|
Submitted by Assigned_Reviewer_1
Q1: Comments to author(s). First provide a summary of the paper, and then address the following criteria: Quality, clarity, originality and significance. (For detailed reviewing guidelines, see http://nips.cc/PaperInformation/ReviewerInstructions)
The paper starts by introducing the background and showing the contributions. The authors then use the Zhang and Ando result showing that SSL reduces to an equivalent kernel-based supervised learning problem for the rest of the paper. In section 2 and appendix, they provide an error bound showing that minimising the spectral norm of the graph kernel matrix is a good way to improve generalisation. In section 3, they add a spectral norm regularization term to the Zhang and Ando formulation, and provide links between the error convergence and the Lovasz number of the data graph. Section 4 proposes a proximal solver, where the specificity is that it deals with the projection step approximately to handle the constraint of a cone-polytope intersection. Section 5 proposes an MKL extension, and section 6 concludes with experimental results on several datasets.

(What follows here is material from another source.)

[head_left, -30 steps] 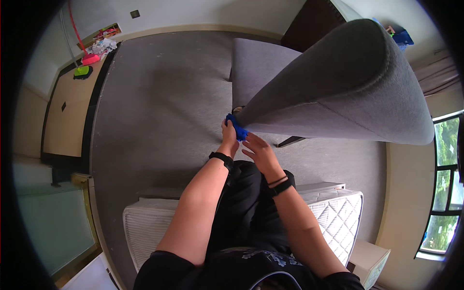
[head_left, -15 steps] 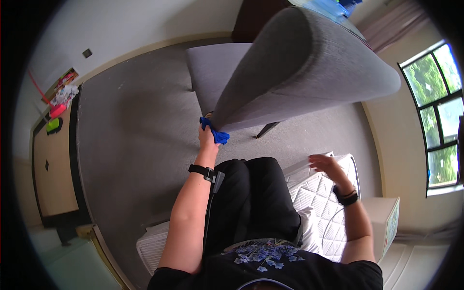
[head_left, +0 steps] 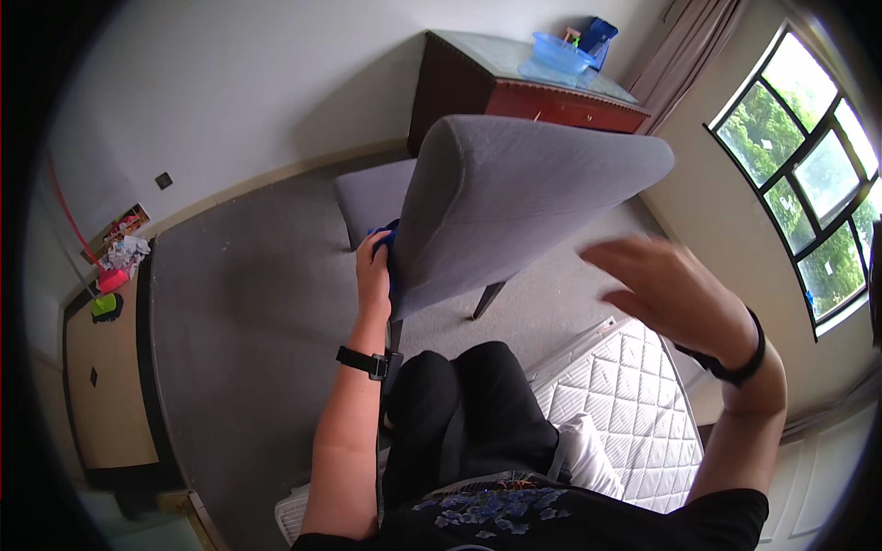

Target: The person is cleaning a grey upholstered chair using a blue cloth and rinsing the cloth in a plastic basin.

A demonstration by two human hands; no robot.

Overall, the paper is interesting and contains a lot of material (maybe even a bit dense for a single paper), with several important contributions. The link between large-scale topological properties of the data graph (Lovasz number), which reflect its organisation in some space or manifold, and the convergence of the embedding estimation (eq. 5) is particularly enlightening and bridges several fields.
In section 1 after equation 3 I would perhaps make explicit that the correspondance between eqs. (3) and (1) means that a semi-supervised learning problem becomes a supervised learning problem, so that the learning is on labelled samples, otherwise it is a bit surprising to see indices over S only (with no \bar{S}) in the sums in equation (3), whereas in eq. 1 the regulariser is also on non-labeled samples while the loss is on labelled data.
In section 2, The notation of equation 5 is confusing - why is there an equal sign just before \omega_C ?
In section 3 around line 162, maybe mention how the embedding (U) is recovered from K ? There are several (practical) choices for the factorisation.
In section 4,
Algorithm 1 step 8-9 - ensuring that K_r is PSD typically quite expensive (for general dense square symmetric matrices), and here an eigendecomposition is done every time (supplementary D.3.2). Is this where the algorithm takes most time? Would it be feasible to just optimise on a factorisation of K (say, Cholesky with K=LL^T), projection to the feasible set would be to a matrix with all-zeros in upper triangular, which would by construction ensure that K is PSD ?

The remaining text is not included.